Currently, the council sends a letter to all residents who live near to a proposed development informing them of the plans. If the proposal passes, neighbours will have to rely upon posters displayed in the street.
The council has claimed sending these letters costs them £85,000 per year. Over the next three years, they must cut their budget by £45 million.
Molly Klidzia, Secretary of the Morland Park Resident’s Association, described the plans as “nonsense”.
She said: “[The council] are more and more eroding the public’s right to information.
“And where will they put the posters? Are they going to provide us with community notice boards? If they are on a tree or a lamppost, they’ll be so small that no one can read them. It’s disgraceful.”
A spokesperson for the East Coulsdon Resident’s Association said: “There’s a risk that developers and residents might take the posters down. Using a poster just isn’t adequate.”

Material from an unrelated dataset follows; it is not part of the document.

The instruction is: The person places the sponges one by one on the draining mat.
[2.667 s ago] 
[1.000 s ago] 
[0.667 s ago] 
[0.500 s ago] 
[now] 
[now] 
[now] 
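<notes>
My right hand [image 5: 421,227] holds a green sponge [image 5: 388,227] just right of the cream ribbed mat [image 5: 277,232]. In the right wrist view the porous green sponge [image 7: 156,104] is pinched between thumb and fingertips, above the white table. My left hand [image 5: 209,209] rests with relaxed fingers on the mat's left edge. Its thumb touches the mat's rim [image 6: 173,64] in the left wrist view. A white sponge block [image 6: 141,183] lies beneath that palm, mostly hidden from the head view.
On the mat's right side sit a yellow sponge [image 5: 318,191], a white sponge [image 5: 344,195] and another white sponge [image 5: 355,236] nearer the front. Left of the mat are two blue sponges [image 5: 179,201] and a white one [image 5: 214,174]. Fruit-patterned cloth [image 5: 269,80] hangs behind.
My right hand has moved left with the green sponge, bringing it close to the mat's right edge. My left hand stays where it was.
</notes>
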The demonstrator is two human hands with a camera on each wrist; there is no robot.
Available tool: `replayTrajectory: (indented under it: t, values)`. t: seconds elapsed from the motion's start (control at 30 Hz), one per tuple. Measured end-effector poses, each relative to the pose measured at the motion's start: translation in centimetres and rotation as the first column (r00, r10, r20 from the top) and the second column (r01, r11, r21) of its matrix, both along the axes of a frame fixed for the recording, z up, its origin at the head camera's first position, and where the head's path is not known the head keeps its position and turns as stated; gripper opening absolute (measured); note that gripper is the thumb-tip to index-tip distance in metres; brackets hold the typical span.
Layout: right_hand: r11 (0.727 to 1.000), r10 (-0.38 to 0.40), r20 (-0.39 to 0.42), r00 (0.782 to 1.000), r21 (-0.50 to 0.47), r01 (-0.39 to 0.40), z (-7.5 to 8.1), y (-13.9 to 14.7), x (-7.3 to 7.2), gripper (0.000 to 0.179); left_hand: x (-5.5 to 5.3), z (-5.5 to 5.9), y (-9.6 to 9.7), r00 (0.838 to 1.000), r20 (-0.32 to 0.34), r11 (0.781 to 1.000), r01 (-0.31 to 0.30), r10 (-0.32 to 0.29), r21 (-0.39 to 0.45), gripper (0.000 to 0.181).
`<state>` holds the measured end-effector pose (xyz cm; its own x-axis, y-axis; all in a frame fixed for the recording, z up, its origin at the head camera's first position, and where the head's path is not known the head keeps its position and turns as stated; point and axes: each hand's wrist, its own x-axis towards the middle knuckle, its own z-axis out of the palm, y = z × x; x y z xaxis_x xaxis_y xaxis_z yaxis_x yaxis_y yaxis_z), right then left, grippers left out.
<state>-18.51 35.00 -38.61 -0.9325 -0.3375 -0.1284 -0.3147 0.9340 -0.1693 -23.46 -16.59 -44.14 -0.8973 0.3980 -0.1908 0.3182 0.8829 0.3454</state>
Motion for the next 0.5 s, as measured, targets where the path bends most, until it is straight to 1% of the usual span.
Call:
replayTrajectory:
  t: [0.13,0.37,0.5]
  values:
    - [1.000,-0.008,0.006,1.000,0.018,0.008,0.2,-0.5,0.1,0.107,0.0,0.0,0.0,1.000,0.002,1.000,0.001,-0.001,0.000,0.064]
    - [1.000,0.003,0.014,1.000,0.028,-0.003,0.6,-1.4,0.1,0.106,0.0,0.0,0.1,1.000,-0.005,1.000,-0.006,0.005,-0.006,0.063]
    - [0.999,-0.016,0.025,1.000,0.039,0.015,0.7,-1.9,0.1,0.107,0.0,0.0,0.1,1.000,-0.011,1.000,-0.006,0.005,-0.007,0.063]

Leader of the Council, Mike Fisher, defended the plans. He said: “At the moment we write to everyone within a certain distance of a planning application and one of the biggest complaints we get is, ‘I live next door and I didn’t get a letter’.
“You can live next door and be more than so-many metres away and not get a letter, and you can be four or five doors away in the other direction and you do get one.”
As part of the plans, resident’s associations will be able to get applications sent to the planning committee. This would mean planning applications would have to be discussed by councillors before being approved.
Fisher added that this would give local residents a “greater role”, and overall the plans would “improve the amount of notice and reduce the costs significantly.”